PROBLEM REQUIREMENTS:
Please show every line from the entries that carries the word "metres".

EXTRACTED ENTRIES:
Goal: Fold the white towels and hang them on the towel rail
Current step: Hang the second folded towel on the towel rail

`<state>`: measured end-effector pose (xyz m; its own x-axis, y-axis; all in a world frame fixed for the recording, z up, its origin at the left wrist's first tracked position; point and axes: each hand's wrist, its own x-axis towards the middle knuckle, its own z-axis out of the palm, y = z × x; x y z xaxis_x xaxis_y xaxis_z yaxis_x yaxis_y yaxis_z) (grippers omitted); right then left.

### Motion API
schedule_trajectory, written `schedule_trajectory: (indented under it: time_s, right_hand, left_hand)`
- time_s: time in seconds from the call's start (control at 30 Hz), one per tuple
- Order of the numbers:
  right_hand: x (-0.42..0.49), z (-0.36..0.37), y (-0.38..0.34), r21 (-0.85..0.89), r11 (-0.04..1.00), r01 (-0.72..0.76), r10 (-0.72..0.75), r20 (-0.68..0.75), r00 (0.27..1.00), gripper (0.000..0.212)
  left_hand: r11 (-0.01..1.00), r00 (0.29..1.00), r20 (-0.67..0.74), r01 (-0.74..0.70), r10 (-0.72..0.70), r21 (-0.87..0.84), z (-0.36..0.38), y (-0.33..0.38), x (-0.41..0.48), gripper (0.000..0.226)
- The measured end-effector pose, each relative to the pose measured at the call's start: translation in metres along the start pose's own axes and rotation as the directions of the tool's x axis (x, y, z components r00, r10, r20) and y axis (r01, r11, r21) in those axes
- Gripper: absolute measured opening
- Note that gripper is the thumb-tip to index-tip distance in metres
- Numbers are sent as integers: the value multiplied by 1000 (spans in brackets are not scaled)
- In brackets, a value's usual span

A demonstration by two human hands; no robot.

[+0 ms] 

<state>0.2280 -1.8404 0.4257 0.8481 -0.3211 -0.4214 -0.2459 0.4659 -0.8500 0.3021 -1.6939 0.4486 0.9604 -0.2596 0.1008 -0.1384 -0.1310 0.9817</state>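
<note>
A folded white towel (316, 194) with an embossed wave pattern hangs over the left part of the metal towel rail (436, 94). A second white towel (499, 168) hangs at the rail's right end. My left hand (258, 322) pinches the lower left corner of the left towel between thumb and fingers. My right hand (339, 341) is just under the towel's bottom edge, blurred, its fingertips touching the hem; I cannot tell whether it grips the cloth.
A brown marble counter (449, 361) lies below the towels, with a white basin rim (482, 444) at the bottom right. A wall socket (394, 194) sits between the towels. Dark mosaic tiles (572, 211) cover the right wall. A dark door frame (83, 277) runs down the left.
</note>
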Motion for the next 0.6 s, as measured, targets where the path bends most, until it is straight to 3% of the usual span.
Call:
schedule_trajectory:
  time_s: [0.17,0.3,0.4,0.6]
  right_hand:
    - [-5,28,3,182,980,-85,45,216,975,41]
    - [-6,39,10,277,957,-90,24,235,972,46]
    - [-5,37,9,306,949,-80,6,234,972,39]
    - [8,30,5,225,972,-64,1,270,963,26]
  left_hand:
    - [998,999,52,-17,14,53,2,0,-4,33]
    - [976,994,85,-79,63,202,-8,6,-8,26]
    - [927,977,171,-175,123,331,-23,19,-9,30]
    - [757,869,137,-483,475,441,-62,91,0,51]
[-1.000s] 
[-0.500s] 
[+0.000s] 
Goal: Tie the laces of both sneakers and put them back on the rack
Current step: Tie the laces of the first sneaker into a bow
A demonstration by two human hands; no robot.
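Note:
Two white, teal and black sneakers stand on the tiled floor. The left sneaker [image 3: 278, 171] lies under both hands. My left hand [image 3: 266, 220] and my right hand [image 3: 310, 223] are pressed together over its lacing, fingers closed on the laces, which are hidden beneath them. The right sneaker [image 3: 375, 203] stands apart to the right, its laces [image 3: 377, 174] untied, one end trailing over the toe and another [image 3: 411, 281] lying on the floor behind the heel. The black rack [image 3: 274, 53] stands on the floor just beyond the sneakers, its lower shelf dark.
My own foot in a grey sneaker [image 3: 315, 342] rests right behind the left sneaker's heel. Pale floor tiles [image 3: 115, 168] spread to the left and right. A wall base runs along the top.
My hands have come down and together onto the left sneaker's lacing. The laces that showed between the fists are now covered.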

THE COMPLETED TASK:
- The measured end-effector pose, each relative to the pose measured at the call's start: translation in metres along the start pose's own axes and rotation as the directions of the tool's x axis (x, y, z components r00, r10, r20) and y axis (r01, r11, r21) in those axes
- Note that gripper is the thumb-tip to index-tip distance in metres

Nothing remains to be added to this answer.